EXTRACTED RECORDS
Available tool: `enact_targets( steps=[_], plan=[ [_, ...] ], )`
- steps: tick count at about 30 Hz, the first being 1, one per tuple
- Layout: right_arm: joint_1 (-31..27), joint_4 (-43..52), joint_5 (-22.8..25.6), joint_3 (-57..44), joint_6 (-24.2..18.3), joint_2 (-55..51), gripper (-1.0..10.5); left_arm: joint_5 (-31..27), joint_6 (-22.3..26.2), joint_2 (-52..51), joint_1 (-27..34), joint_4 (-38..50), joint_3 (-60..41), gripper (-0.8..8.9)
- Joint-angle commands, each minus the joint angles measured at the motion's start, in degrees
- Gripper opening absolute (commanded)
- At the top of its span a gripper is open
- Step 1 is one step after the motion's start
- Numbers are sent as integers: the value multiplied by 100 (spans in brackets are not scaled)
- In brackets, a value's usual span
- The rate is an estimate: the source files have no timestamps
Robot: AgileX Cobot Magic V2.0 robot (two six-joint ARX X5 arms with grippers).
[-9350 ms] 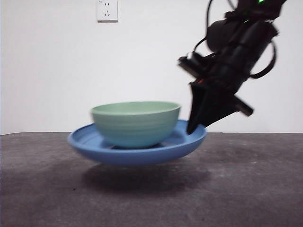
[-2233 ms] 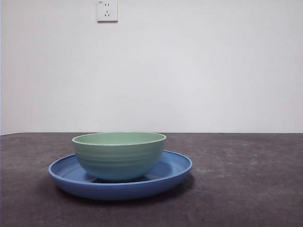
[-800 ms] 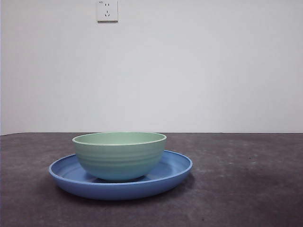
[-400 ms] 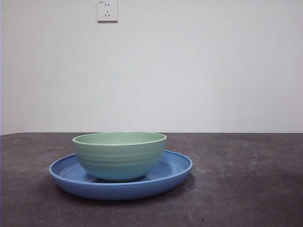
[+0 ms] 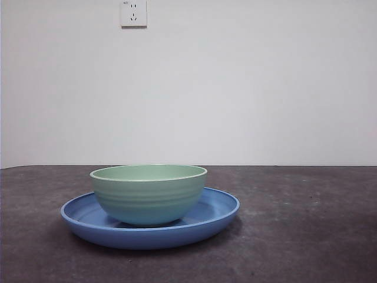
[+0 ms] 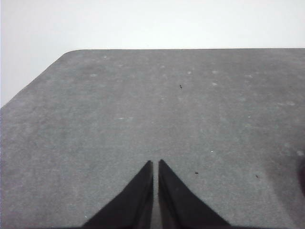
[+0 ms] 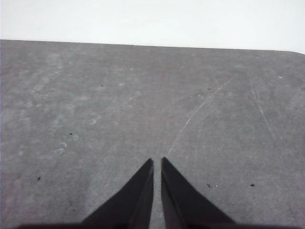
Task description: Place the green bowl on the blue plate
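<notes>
From where I sit the green bowl (image 5: 148, 193) sits upright inside the blue plate (image 5: 218, 215), centred. Left gripper (image 6: 155, 164) and right gripper (image 7: 157, 162) are both pinched closed, empty, neither near it.

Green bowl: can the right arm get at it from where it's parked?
Probably yes. The green bowl sits open-topped in the blue plate, with nothing over or beside it in the front view. The right gripper is shut over bare table, holding nothing; neither wrist view shows the bowl.
</notes>
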Motion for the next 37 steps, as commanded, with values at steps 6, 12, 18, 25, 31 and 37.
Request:
enact_targets(
  steps=[6,12,18,25,31,37],
  plan=[
    [74,11,0,-33,90,-13,24,-17,-24,-13,9,-26,-116,19],
    [74,107,0,-31,90,-13,24,-20,-24,-13,9,-26,-116,19],
    [74,107,0,-31,90,-13,24,-17,-24,-13,9,-26,-116,19],
    [74,105,0,-31,90,-13,24,-20,-24,-13,9,-26,-116,19],
    [74,107,0,-31,90,-13,24,-17,-24,-13,9,-26,-116,19],
    [74,107,0,-31,90,-13,24,-20,-24,-13,9,-26,-116,19]
  ],
)
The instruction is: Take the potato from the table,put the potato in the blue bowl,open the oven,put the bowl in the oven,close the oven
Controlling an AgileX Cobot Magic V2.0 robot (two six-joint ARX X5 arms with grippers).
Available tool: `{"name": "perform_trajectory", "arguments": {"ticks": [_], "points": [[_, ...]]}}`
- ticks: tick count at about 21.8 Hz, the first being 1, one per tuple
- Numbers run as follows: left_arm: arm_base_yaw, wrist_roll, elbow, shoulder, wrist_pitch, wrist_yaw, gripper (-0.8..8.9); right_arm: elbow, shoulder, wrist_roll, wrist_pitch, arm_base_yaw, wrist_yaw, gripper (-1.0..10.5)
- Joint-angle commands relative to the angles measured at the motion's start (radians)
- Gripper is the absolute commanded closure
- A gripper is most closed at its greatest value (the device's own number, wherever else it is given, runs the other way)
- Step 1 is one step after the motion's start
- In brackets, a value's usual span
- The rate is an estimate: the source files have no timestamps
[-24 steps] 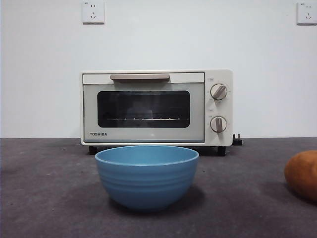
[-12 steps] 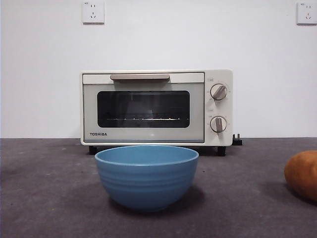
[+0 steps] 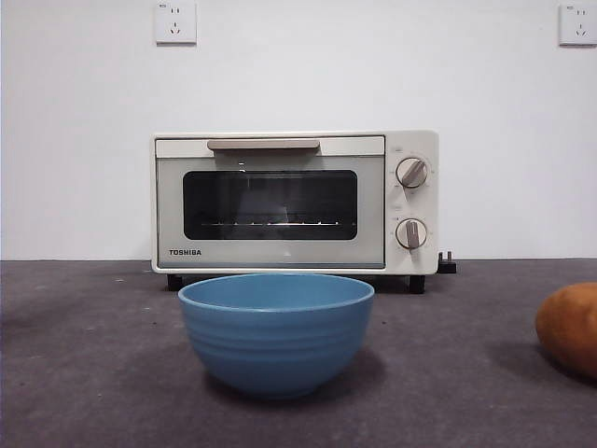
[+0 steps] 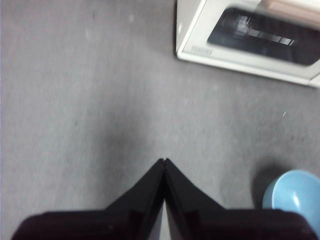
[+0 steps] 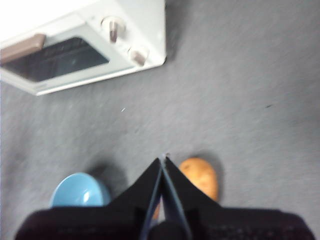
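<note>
Potato (image 3: 568,329): rounded, orange-brown, matte skin; resting on the desk (image 3: 93,373) at the right edge of the front view, partly cut off by the frame; well apart from the bowl. Seen whole in the right wrist view (image 5: 200,177), lying bare on the desk.

Blue bowl (image 3: 276,331): deep, round, matte blue, faint horizontal ridges round the side; upright on the desk, in front of the oven and apart from it; inside seen empty from the right wrist view (image 5: 80,192). Only part of the rim in the left wrist view (image 4: 295,197).

Oven (image 3: 294,201): cream-white, TOSHIBA lettering at lower left of the door; dark glass door shut, beige bar handle across the top, two round knobs one above the other at the right. Standing at the back of the desk against a white wall.

Desk: dark grey, slightly mottled, matte.

Left hand (image 4: 164,161): jaws pressed together to a point, gripping nothing; raised above bare desk, bowl off to one side, oven corner beyond. Picture slightly blurred.

Right hand (image 5: 163,160): jaws together, gripping nothing; raised above the desk, tip just beside the potato in the wrist view, with contact not evident; bowl to the other side, oven farther off.

Front view: neither arm visible.

Wall sockets (image 3: 175,22): two white plates high on the wall.
</note>
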Motion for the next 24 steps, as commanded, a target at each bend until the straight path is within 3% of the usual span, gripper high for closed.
{"name": "perform_trajectory", "arguments": {"ticks": [1,4,9,14,17,19,24], "points": [[-0.003,0.019,0.008,0.066,-0.065,0.026,8.18,0.023,0.103,-0.060,-0.003,0.005,-0.099,9.5],[-0.003,0.076,0.008,0.150,-0.141,0.105,8.18,0.028,0.235,-0.072,-0.024,0.069,-0.103,9.5],[-0.028,0.116,0.008,0.245,-0.183,0.126,8.18,0.028,0.429,-0.087,-0.094,0.222,0.170,9.4],[-0.073,0.116,0.008,0.280,-0.180,0.126,8.18,0.028,0.541,-0.082,-0.106,0.311,0.248,9.2],[-0.101,0.116,0.008,0.281,-0.174,0.125,8.18,0.027,0.573,-0.074,-0.108,0.322,0.271,5.3],[-0.117,0.114,0.008,0.281,-0.175,0.124,8.18,0.027,0.589,-0.074,-0.098,0.322,0.274,3.8],[-0.139,0.110,0.008,0.281,-0.169,0.122,8.18,0.013,0.649,-0.070,-0.069,0.322,0.273,3.8]]}}
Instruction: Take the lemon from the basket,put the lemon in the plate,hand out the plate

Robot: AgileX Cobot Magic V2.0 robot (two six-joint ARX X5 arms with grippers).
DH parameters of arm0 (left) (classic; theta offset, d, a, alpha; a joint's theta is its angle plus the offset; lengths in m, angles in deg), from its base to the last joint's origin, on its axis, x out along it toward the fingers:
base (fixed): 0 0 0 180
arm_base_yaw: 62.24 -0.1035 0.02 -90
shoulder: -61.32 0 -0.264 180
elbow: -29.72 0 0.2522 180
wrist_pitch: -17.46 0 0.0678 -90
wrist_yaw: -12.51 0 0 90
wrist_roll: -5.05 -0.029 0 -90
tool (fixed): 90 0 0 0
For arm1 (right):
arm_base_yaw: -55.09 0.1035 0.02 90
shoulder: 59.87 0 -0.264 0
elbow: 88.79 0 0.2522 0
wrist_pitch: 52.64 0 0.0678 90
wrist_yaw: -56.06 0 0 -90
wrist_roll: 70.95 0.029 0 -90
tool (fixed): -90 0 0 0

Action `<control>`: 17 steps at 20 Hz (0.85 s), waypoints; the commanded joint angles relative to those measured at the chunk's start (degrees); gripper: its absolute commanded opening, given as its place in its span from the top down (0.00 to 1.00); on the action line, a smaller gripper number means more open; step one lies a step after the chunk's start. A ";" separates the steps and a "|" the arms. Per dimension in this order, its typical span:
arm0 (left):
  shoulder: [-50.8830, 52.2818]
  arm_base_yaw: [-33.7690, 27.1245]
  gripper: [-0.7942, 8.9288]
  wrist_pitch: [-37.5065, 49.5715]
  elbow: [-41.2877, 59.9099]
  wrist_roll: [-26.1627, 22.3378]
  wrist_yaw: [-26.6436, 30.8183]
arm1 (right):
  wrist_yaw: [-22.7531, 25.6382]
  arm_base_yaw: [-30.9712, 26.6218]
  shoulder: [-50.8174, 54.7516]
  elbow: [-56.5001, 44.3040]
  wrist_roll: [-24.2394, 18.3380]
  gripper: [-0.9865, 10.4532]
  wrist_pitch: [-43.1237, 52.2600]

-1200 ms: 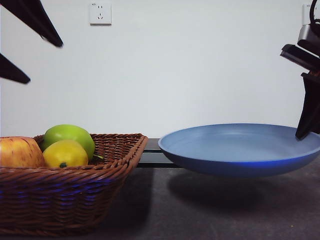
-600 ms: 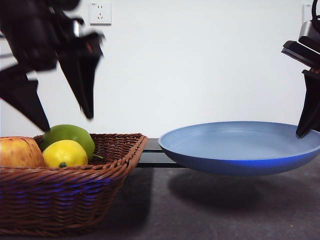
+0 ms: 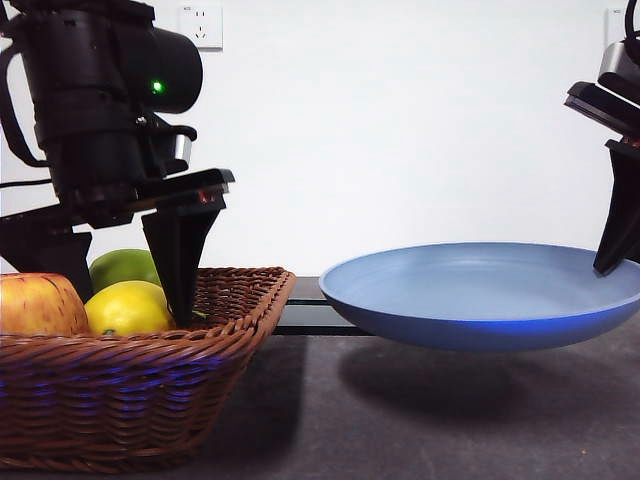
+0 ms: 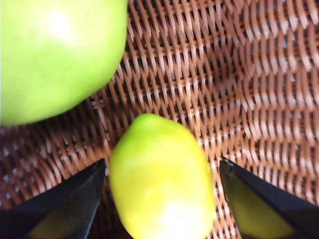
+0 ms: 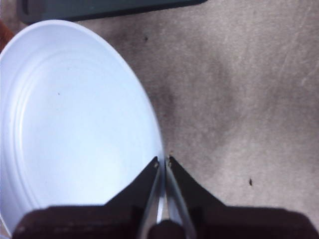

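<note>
The yellow lemon [image 3: 128, 308] lies in the brown wicker basket [image 3: 150, 390] at the front left, next to the green apple [image 3: 122, 266]. My left gripper [image 3: 125, 290] is open and has come down into the basket, one jaw on each side of the lemon. In the left wrist view the lemon [image 4: 162, 184] sits between the open jaws of my left gripper [image 4: 162, 196], with the green apple [image 4: 55, 55] beyond it. My right gripper [image 3: 615, 255] is shut on the rim of the light blue plate [image 3: 480, 295] and holds it above the table. The right wrist view shows the plate [image 5: 75, 124] empty in my right gripper [image 5: 163, 162].
A red-yellow apple [image 3: 38, 305] lies at the basket's left end. A flat black tray [image 3: 305, 315] lies behind, between basket and plate. A wall socket [image 3: 200, 28] is on the white wall. The table [image 5: 249, 99] is grey.
My left arm has dropped from the top left down into the basket, and its open jaws now straddle the lemon. The plate and the right gripper have hardly moved.
</note>
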 commanded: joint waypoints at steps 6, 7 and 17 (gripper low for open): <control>-1.33 0.87 0.68 0.07 -0.92 -0.94 -0.70 | -0.17 -1.38 -0.37 1.20 -0.28 0.91 0.98; -1.33 0.85 0.70 0.15 -1.03 -0.96 -1.49 | -0.15 -1.38 -0.37 1.20 -0.28 0.91 1.09; -1.31 4.33 0.70 -4.17 -19.08 -3.93 -15.23 | 0.37 -1.86 -0.39 1.20 -0.24 0.91 1.46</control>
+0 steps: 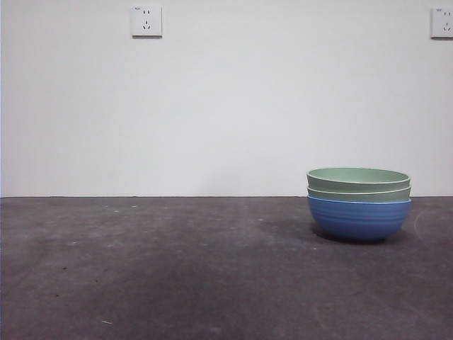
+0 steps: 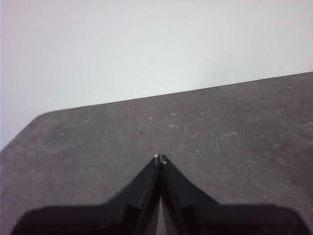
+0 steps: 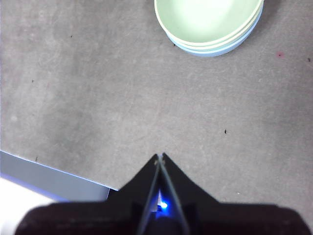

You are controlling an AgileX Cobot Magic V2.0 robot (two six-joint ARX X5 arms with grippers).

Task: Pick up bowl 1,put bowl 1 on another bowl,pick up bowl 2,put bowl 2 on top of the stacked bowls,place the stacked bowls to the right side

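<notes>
A: Where are the stacked bowls (image 1: 359,203)?
B: At about four o'clock on the counter (image 1: 156,269) in the front view: two pale green bowls nested in the blue bowl (image 1: 358,219).
A: And the jaws?
B: Left gripper (image 2: 160,158) closed on nothing; right gripper (image 3: 160,156) closed too, well apart from the stack, holding nothing

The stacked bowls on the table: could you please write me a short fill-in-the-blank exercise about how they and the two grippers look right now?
1. The bottom bowl of the stacked bowls is coloured ____.
2. The number of pale green bowls nested in the blue bowl is ____.
3. The left gripper has its jaws ____.
4. The right gripper, away from the bowls, holds ____.

Missing words: blue; two; shut; nothing
</notes>
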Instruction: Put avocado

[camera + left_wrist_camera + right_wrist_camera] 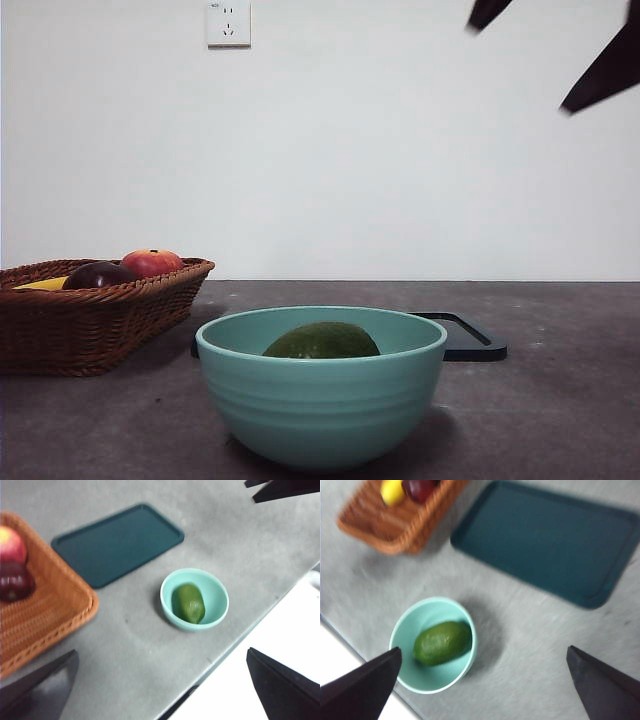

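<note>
With the dull dark-green rounded avocado (442,642) already lying inside the teal ceramic bowl (465,672) near the table's front edge, both wide-spread, empty grippers, right gripper (482,680) and left gripper (162,680), are best kept high and clear.

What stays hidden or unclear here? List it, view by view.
- Front view: the avocado shows only its top; the teal bowl wall hides the rest.
- Front view: the dark tray is mostly behind the bowl.
- Left wrist view: the wicker basket is cut by the edge.
- Right wrist view: motion-blurred.
</note>
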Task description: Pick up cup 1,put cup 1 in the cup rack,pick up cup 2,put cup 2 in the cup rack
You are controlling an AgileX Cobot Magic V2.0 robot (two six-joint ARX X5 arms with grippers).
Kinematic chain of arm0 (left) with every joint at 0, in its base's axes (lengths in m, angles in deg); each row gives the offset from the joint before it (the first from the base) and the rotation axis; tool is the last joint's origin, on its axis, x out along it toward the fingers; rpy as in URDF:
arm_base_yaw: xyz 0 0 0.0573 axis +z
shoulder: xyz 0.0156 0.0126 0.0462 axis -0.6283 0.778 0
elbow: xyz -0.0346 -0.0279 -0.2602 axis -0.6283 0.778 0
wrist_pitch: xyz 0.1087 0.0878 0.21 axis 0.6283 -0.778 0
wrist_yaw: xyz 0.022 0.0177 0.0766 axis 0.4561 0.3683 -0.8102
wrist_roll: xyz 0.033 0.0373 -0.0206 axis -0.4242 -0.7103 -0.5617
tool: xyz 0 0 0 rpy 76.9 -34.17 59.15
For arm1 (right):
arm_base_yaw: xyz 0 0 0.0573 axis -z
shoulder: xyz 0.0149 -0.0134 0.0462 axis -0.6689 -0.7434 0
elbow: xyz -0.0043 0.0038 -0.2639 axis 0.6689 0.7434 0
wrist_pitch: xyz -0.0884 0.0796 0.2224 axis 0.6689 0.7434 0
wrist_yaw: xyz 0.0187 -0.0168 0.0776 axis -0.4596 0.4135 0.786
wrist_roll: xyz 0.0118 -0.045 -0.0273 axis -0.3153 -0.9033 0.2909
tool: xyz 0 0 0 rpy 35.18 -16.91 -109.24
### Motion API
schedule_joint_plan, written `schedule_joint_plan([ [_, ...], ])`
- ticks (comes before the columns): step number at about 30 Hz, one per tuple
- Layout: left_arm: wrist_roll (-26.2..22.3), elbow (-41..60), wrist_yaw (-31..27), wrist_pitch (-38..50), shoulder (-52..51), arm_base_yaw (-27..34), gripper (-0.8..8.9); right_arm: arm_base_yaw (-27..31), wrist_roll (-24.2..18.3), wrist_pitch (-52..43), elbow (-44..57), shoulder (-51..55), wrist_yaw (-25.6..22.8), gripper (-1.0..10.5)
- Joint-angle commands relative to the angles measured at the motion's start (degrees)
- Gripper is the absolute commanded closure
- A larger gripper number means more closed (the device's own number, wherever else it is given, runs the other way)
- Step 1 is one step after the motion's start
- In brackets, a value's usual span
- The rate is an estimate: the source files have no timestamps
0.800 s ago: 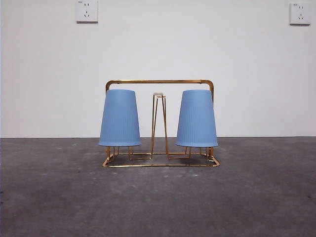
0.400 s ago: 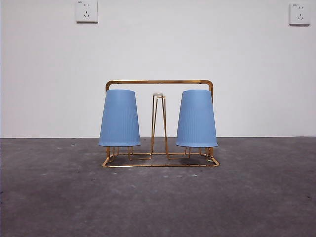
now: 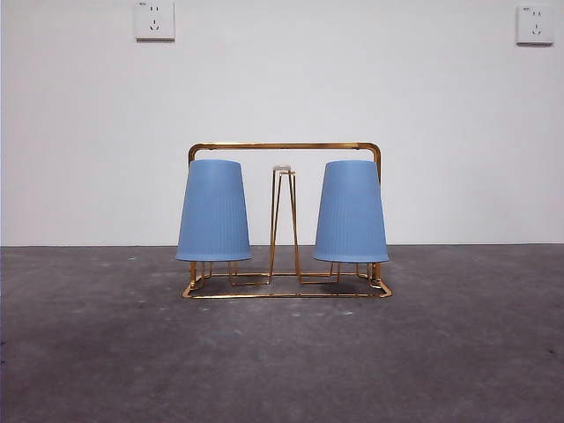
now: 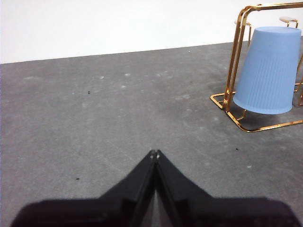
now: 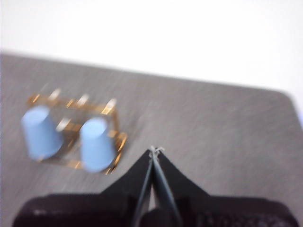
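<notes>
The gold wire cup rack [image 3: 286, 146] stands mid-table in the front view. Two blue ribbed cups hang upside down on its pegs, one at the left [image 3: 213, 211] and one at the right [image 3: 351, 212]. A bare peg with a pale tip [image 3: 283, 169] rises between them. My left gripper [image 4: 154, 153] is shut and empty, well off to the side of the rack [image 4: 235, 71] and its nearer cup [image 4: 267, 71]. High above the table my right gripper [image 5: 155, 150] is shut and empty, with the rack [image 5: 71, 135] and both cups [image 5: 40, 132] [image 5: 97, 143] blurred below it.
The grey table [image 3: 282, 361] runs back to a white wall with two sockets [image 3: 154, 19] [image 3: 535, 24]. Neither arm shows in the front view.
</notes>
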Motion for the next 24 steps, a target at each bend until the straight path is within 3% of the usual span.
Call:
schedule_joint_plan([
  [1, 0.57, 0.61, 0.04, 0.37, -0.02, 0.22, 8.17, 5.6, -4.42, -5.62, 2.64, 1.81, 5.7, 9.4],
  [4, 0.57, 0.61, 0.04, 0.37, -0.02, 0.22, 8.17, 9.6, -6.82, -13.53, 8.31, 4.72, 12.15, 9.4],
  [7, 0.57, 0.61, 0.04, 0.37, -0.02, 0.22, 8.17, 12.02, -6.95, -21.31, 16.35, 8.41, 15.04, 9.4],
  [18, 0.57, 0.61, 0.04, 0.37, 0.0, 0.22, 8.17, 13.18, -5.53, -41.22, 49.18, 22.29, 13.55, 9.4],
  [24, 0.57, 0.61, 0.04, 0.37, 0.0, 0.22, 8.17, 13.18, -2.58, -50.82, 63.58, 29.48, 12.17, 9.4],
])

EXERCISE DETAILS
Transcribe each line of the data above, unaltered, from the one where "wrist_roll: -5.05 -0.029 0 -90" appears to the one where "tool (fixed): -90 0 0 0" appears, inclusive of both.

SOLVED PROBLEM
wrist_roll: -5.05 -0.029 0 -90
tool (fixed): 90 0 0 0
For arm1 (right):
arm_base_yaw: -55.09 0.1035 0.02 90
shoulder: 59.87 0 -0.264 0
elbow: 88.79 0 0.2522 0
wrist_pitch: 52.64 0 0.0678 90
wrist_yaw: -56.06 0 0 -90
wrist_roll: 70.95 0.029 0 -90
tool (fixed): -90 0 0 0

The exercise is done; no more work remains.